Eliminating underinsurance in sawmills

Over the past decade, the growth of Nordic softwood sawmills has been slow and steady in terms of production volumes in both Sweden and Finland. The global recession hit the business sector heavily more than ten years ago, and it has taken a decade to return to the same production volumes as the sawmills had before.

According to the Finnish associations Metsäteollisuus ry (Finnish Forest Industries) and Sahateollisuus ry (Finnish Sawmills Association), the total production of softwood sawn timber in Sweden and in Finland in 2017 was approximately 30 million m3 per annum.

The Swedish sawmills accounted for approximately 2/3 of the total Nordic volume. Nordic sawmills produced roughly 30 percent of the sawn timber production in Europe and, from a global perspective, European sawmills produced almost one third of the total amount of global softwood sawn timber.

Correct insurance cover

Sawmills have typically been very sensitive to fluctuations in the global economic market. Being an export-driven business means that currency fluctuations, the worldwide general economic situation, and the prices of local raw materials have a strong impact on the sawmill business. The construction industry is one of the main end-users of sawn timber, and therefore any change occurring in the rate of construction is a major demand driver for the sawmill business.

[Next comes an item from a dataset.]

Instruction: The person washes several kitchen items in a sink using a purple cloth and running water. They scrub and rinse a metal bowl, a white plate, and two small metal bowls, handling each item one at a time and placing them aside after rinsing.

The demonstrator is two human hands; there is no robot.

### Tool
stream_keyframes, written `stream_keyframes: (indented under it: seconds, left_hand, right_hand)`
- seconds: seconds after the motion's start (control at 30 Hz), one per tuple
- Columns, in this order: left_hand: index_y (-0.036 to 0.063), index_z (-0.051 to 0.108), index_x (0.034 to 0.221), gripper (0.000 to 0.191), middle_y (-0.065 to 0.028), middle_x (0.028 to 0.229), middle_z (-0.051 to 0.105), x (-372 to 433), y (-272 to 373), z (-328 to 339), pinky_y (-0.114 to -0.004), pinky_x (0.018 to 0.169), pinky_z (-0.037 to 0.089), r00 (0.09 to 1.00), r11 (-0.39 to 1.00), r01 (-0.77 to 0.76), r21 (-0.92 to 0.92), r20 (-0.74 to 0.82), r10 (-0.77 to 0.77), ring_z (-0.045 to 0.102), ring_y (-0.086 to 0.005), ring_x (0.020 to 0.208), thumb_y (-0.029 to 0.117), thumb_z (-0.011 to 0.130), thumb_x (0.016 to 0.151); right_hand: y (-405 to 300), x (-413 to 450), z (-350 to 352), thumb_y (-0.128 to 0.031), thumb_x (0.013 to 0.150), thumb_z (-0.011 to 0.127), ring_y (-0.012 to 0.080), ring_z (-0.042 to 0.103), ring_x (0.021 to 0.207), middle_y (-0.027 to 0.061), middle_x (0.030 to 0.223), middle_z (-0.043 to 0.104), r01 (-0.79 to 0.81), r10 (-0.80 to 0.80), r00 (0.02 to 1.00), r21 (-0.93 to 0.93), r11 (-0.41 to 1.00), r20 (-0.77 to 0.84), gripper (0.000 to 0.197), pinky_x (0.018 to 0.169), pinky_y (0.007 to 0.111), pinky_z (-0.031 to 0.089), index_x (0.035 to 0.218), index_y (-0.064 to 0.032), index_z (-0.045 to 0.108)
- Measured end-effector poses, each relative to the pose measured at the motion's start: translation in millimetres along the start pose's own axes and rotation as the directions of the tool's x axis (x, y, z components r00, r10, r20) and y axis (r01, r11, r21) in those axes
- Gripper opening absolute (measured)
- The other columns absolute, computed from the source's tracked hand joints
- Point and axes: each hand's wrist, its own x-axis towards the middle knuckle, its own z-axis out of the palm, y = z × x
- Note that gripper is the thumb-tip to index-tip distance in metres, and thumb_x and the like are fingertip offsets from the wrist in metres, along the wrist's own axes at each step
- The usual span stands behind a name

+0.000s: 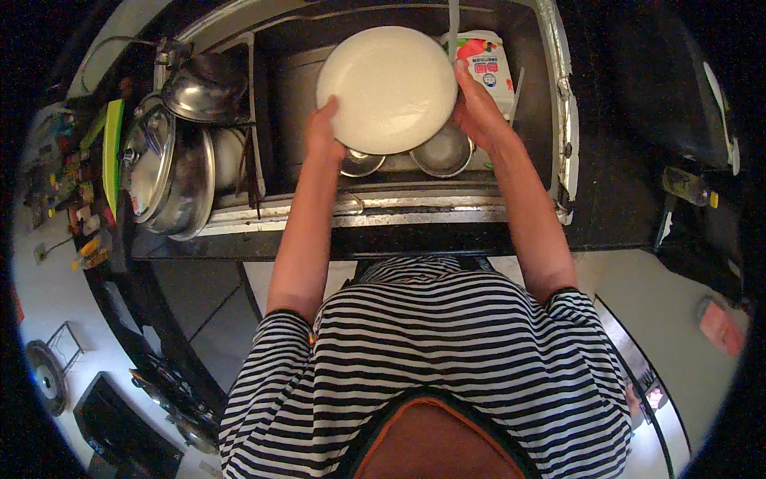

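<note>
A round cream-coloured plate (pixel 389 90) is held over a dark kitchen sink (pixel 293 114), gripped at its rim from both sides. My left hand (pixel 326 132) has its thumb on the plate's left edge, the fingers hidden beneath. At the right edge is my right hand (pixel 476 105), also with hidden fingertips. Below the plate in the basin are a small metal bowl (pixel 362 164) and a larger metal bowl (pixel 443 151), both partly covered. A white printed plastic container (pixel 488 69) lies beside my right hand. The faucet spout (pixel 454 27) reaches in above the plate's right edge.
Steel pots and basins (pixel 185 185) with a glass lid (pixel 152 155) crowd the sink's left side, below an upturned metal bowl (pixel 206 87). A green board (pixel 112 158) stands further left. A bottle with a yellow cap (pixel 691 187) is at the far right. The sink's front rim (pixel 419 217) is worn.
</note>
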Motion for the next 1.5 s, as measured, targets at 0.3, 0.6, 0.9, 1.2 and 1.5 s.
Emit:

Market-related risks are not the only types of risks that can stagnate a sawmill's business. Property damage or business interruption losses are types of risks that sawmills can protect themselves against by implementing proper loss prevention measures or by transferring the risks. Insurance is an essential part of any business, as it transfers the risks and thus provides financial security for the insured. The essential element of ensuring adequate insurance cover is to select the appropriate cover and to evaluate the sums insured correctly.

In property insurance, the sums insured are typically based on either the replacement value, the first loss value, or the daily value of the property. The replacement value means a financial value that is equivalent to the cost of replacing the property with the same kind of new property. In other words, it is not same as the book value, and therefore it should be increased annually.

This increase is often taken into account by the use of building and machinery cost indexes. If the property is insured on a first loss value basis, then the amount of the indemnification payable in a loss situation is the same as the agreed sums insured. If the insurance is based on the daily value, then the property is evaluated on the date of the loss, and the amount of indemnification payable is based on the actual value on the loss date.

Determining what the sums insured should be

Determining what the sums insured for property insurance should be is not the only important issue to consider when selecting and formulating property insurance cover. Having the correct cover does not only refer to the insurance wording, but it also means that the cover limits adequately reflect the insured's needs. In Business Interruption insurance, the key elements to consider are whether the amount of gross profit and the required length of the indemnity period have been calculated correctly, and whether the need to insure the variable wages has been recognized.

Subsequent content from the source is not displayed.